BEGIN
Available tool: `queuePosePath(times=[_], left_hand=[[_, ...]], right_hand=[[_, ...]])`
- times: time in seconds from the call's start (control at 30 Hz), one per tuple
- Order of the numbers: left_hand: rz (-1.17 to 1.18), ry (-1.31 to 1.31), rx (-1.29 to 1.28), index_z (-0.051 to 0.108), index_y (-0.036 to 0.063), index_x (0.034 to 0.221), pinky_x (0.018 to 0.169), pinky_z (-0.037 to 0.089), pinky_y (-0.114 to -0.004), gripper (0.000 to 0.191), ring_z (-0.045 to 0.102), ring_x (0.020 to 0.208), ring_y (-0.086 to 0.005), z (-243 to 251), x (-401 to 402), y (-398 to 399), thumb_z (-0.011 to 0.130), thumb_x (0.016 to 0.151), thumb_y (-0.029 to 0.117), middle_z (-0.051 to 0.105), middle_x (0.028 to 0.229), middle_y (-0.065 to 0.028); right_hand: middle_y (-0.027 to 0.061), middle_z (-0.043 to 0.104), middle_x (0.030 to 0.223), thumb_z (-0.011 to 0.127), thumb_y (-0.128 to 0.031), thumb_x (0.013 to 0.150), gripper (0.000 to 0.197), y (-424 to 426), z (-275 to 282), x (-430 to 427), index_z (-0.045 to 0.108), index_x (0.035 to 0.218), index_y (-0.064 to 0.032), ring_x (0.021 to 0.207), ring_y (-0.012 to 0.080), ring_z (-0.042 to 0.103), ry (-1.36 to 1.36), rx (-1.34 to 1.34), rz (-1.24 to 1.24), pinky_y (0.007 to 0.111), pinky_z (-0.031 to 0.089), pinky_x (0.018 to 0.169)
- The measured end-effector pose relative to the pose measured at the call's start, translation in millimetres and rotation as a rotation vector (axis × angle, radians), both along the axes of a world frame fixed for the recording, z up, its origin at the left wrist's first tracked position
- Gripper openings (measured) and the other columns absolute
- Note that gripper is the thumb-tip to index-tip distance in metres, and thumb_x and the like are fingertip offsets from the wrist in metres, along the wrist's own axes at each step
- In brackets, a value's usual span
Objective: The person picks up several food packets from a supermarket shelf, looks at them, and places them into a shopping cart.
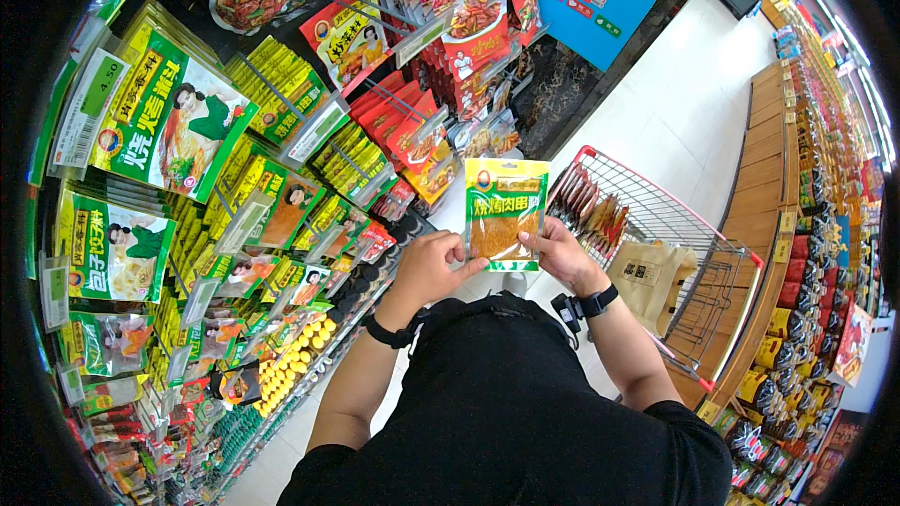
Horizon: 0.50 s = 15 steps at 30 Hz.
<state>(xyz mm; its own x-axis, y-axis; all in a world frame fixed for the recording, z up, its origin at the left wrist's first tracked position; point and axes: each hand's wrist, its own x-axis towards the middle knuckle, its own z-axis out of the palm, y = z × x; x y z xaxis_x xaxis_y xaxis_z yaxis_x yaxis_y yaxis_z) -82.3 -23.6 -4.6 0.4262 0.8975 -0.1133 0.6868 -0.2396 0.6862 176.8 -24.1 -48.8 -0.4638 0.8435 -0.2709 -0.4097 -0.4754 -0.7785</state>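
Upright before me is a flat yellow-and-green seasoning packet, its clear window showing orange-brown powder. My right hand grips its right edge, thumb across the front. At the lower left corner, my left hand pinches the packet between thumb and curled fingers; the fingers behind it are hidden. Hanging packets of similar colours fill the rack to my left, among them a large green-and-yellow packet and a smaller one below it. Red packets hang farther up the display.
A wire shopping cart with red corners stands to my right. Inside it are a beige bag and several packets. Beyond runs a wooden shelf unit stocked with bagged goods. Metal hooks and price tags jut from the left rack.
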Motion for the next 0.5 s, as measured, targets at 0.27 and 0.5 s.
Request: queuePosePath(times=[0.27,0.5], left_hand=[[-0.071,-0.432,0.030,0.072,0.0023,0.098,0.068,0.053,-0.039,0.030,0.070,0.075,-0.0322,-12,11,-6,0.072,0.086,0.029,0.072,0.084,-0.0167],[0.032,-0.667,-0.065,0.071,0.0006,0.101,0.068,0.052,-0.031,0.024,0.067,0.070,-0.0149,-15,11,-5,0.070,0.088,0.020,0.072,0.083,-0.0104]], right_hand=[[0.0059,0.069,0.108,0.059,-0.021,0.101,0.031,7,3,-16,0.058,0.123,0.0014,0.097,0.0112,0.064,-0.369,0.120,0.090,0.027,0.052,0.085],[0.0057,0.069,0.107,0.061,-0.016,0.100,0.027,12,-6,-20,0.056,0.120,0.0014,0.096,0.0099,0.064,-0.335,0.232,0.166,0.027,0.051,0.084]])
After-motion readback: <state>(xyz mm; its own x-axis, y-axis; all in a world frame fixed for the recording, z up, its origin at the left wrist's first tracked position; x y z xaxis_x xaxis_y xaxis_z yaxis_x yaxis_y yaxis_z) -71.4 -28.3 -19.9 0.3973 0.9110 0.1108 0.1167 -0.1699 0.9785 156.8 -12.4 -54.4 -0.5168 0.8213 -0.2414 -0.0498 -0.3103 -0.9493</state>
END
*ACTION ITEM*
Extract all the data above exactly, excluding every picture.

*TASK ANSWER*
Available tool: `queuePosePath(times=[_], left_hand=[[_, ...]], right_hand=[[_, ...]])`
- times: time in seconds from the call's start (control at 30 Hz), one per tuple
- Order of the numbers: left_hand: rz (-1.17 to 1.18), ry (-1.31 to 1.31), rx (-1.29 to 1.28), index_z (-0.051 to 0.108), index_y (-0.036 to 0.063), index_x (0.034 to 0.221), pinky_x (0.018 to 0.169), pinky_z (-0.037 to 0.089), pinky_y (-0.114 to -0.004), gripper (0.000 to 0.191), ring_z (-0.045 to 0.102), ring_x (0.020 to 0.208), ring_y (-0.086 to 0.005), z (-243 to 251), x (-401 to 402), y (-398 to 399), thumb_z (-0.011 to 0.130), thumb_x (0.016 to 0.151), thumb_y (-0.029 to 0.117), middle_z (-0.051 to 0.105), middle_x (0.028 to 0.229), middle_y (-0.065 to 0.028); right_hand: middle_y (-0.027 to 0.061), middle_z (-0.043 to 0.104), middle_x (0.030 to 0.223), thumb_z (-0.011 to 0.127), thumb_y (-0.128 to 0.031), thumb_x (0.013 to 0.150), gripper (0.000 to 0.197), y (-424 to 426), z (-275 to 282), x (-430 to 427), index_z (-0.045 to 0.108), index_x (0.035 to 0.218), index_y (-0.064 to 0.032), ring_x (0.021 to 0.207), ring_y (-0.012 to 0.080), ring_z (-0.042 to 0.103), ry (-1.36 to 1.36), rx (-1.34 to 1.34), rz (-1.24 to 1.24), pinky_y (0.007 to 0.111), pinky_z (-0.031 to 0.089), pinky_x (0.018 to 0.169)
- The measured end-effector pose relative to the pose measured at the call's start, translation in millimetres and rotation as a rotation vector (axis × angle, radians), both along the axes of a world frame fixed for the recording, z up, its origin at the left wrist's first tracked position
- Gripper openings (measured) and the other columns absolute
- Note that gripper is the thumb-tip to index-tip distance in metres, and thumb_x and the like are fingertip offsets from the wrist in metres, along the wrist's own axes at each step
- In brackets, a value's usual span
Objective: The person picks up several food packets from a supermarket shelf, looks at them, and places them into a shopping cart.
Horizon: 0.50 s = 15 steps at 30 Hz.
<state>(xyz mm; its own x-axis, y-axis; all in a world frame fixed for the recording, z up, its origin at the left wrist's first tracked position; point and axes: each hand's wrist, its own x-axis towards the middle knuckle, its own z-axis out of the palm, y = z × x; x y z xaxis_x xaxis_y xaxis_z yaxis_x yaxis_y yaxis_z) -82.3 -23.6 -4.6 0.4262 0.8975 -0.1133 0.6868 -0.2396 0.6862 176.8 -24.1 -48.8 -0.4638 0.8435 -0.2709 -0.4097 -0.4754 -0.7785</state>
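Upright before me is a flat yellow-and-green seasoning packet, its clear window showing orange-brown powder. My right hand grips its right edge, thumb across the front. At the lower left corner, my left hand pinches the packet between thumb and curled fingers; the fingers behind it are hidden. Hanging packets of similar colours fill the rack to my left, among them a large green-and-yellow packet and a smaller one below it. Red packets hang farther up the display.
A wire shopping cart with red corners stands to my right. Inside it are a beige bag and several packets. Beyond runs a wooden shelf unit stocked with bagged goods. Metal hooks and price tags jut from the left rack.
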Motion for the next 0.5 s, as measured, targets at 0.27 and 0.5 s.
Request: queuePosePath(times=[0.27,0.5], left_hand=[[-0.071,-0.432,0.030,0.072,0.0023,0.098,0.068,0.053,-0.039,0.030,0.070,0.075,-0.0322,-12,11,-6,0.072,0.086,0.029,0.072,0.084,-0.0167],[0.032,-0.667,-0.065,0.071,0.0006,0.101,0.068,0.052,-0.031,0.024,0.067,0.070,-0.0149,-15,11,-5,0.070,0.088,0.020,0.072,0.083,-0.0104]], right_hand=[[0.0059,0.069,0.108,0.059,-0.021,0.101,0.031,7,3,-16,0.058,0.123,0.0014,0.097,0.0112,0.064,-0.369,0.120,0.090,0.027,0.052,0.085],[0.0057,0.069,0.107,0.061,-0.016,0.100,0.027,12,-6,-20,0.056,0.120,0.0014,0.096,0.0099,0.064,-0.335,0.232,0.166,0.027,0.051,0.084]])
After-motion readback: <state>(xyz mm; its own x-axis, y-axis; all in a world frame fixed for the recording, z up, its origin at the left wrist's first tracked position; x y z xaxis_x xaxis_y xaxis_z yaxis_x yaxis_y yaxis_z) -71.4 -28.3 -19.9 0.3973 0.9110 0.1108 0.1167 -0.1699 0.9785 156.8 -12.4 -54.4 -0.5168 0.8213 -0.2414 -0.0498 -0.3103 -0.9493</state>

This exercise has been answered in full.